↓↓↓

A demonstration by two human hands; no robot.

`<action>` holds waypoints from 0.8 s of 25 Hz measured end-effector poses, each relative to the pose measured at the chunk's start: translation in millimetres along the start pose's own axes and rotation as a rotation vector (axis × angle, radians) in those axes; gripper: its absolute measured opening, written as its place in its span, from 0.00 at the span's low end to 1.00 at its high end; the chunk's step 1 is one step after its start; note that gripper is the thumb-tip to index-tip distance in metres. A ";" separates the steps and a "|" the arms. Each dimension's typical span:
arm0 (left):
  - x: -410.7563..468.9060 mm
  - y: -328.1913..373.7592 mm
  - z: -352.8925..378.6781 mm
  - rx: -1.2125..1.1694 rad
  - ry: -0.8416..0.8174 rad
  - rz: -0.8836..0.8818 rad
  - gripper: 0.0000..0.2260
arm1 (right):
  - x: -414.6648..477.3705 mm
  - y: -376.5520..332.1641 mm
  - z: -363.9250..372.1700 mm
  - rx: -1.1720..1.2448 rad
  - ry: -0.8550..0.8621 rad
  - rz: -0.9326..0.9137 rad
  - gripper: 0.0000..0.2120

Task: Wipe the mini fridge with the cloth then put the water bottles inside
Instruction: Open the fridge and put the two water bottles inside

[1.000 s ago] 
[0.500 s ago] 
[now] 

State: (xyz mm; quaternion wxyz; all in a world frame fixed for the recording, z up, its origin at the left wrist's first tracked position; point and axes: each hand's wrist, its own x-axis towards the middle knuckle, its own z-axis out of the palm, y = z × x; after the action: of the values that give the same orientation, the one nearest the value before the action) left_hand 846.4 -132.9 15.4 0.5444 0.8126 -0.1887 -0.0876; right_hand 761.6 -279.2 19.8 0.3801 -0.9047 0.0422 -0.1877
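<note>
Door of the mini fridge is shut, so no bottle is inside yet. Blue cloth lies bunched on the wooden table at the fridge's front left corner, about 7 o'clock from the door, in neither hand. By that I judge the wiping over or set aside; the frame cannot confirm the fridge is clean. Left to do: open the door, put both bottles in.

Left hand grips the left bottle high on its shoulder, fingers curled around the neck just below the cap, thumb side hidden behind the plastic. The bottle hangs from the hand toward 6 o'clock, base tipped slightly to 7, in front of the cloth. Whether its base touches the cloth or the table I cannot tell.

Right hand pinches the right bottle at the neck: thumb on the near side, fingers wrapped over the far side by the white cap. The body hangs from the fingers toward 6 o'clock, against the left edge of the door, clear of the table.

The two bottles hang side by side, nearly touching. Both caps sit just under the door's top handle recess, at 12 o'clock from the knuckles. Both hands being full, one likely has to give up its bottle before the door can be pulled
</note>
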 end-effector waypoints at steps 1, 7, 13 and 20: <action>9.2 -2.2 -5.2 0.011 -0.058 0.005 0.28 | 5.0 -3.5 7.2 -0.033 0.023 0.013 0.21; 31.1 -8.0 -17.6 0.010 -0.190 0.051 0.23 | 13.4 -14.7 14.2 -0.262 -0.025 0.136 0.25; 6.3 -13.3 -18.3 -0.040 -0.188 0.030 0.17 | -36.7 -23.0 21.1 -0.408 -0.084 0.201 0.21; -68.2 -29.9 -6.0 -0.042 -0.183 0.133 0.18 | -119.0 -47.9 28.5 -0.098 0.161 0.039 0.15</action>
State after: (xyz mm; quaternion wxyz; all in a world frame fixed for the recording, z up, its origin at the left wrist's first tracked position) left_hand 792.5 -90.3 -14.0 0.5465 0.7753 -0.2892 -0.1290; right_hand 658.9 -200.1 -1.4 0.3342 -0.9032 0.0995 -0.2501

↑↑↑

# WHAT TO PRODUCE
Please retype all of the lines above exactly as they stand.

# RESULT
A demonstration by two human hands; no robot.

`<action>` holds waypoints from 0.8 s of 25 Hz measured end-effector poses, each relative to the pose measured at the chunk's start: translation in millimetres along the start pose's own axes and rotation as a rotation vector (axis × angle, radians) in those axes; gripper: its absolute measured opening, written as its place in its span, from 0.00 at the span's low end to 1.00 at its high end; the chunk's step 1 is one step after its start; note that gripper is the thumb-tip to index-tip distance in metres. A ";" separates the steps and a "|" the arms. Each dimension's typical span:
arm0 (left):
  - x: -410.7563..468.9060 mm
  - y: -328.1913..373.7592 mm
  - z: -352.8925..378.6781 mm
  - rx: -1.2125..1.1694 rad
  - ry: -0.8416..0.8174 rad
  - rz: -0.8836..0.8818 rad
  - gripper: 0.0000..0.2260
arm1 (right):
  - x: -414.6648..477.3705 mm
  - y: -376.5520..332.1641 mm
  - z: -363.9250..372.1700 mm
  - rx: -1.1720..1.2448 rad
  - ry: -0.8550..0.8621 rad
  - rz: -0.9326..0.9137 rad
  - gripper: 0.0000..0.2120

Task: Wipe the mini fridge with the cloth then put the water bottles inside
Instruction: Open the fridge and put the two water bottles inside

[1.000 s ago] 
[0.500 s ago] 
[now] 

State: (xyz mm; quaternion wxyz; all in a world frame fixed for the recording, z up, its origin at the left wrist's first tracked position; point and axes: each hand's wrist, its own x-axis towards the middle knuckle, its own z-axis out of the palm, y = z × x; after the action: of the values that give the same orientation, the one nearest the value before the action) left_hand 846.4 -132.9 15.4 0.5444 0.8126 -0.1887 -0.0876; right_hand 761.6 -279.2 19.8 0.3801 -0.9047 0.0422 -0.1877
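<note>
Door of the mini fridge is shut, so no bottle is inside yet. Blue cloth lies bunched on the wooden table at the fridge's front left corner, about 7 o'clock from the door, in neither hand. By that I judge the wiping over or set aside; the frame cannot confirm the fridge is clean. Left to do: open the door, put both bottles in.

Left hand grips the left bottle high on its shoulder, fingers curled around the neck just below the cap, thumb side hidden behind the plastic. The bottle hangs from the hand toward 6 o'clock, base tipped slightly to 7, in front of the cloth. Whether its base touches the cloth or the table I cannot tell.

Right hand pinches the right bottle at the neck: thumb on the near side, fingers wrapped over the far side by the white cap. The body hangs from the fingers toward 6 o'clock, against the left edge of the door, clear of the table.

The two bottles hang side by side, nearly touching. Both caps sit just under the door's top handle recess, at 12 o'clock from the knuckles. Both hands being full, one likely has to give up its bottle before the door can be pulled
</note>
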 end-effector waypoints at steps 1, 7, 13 and 20: <action>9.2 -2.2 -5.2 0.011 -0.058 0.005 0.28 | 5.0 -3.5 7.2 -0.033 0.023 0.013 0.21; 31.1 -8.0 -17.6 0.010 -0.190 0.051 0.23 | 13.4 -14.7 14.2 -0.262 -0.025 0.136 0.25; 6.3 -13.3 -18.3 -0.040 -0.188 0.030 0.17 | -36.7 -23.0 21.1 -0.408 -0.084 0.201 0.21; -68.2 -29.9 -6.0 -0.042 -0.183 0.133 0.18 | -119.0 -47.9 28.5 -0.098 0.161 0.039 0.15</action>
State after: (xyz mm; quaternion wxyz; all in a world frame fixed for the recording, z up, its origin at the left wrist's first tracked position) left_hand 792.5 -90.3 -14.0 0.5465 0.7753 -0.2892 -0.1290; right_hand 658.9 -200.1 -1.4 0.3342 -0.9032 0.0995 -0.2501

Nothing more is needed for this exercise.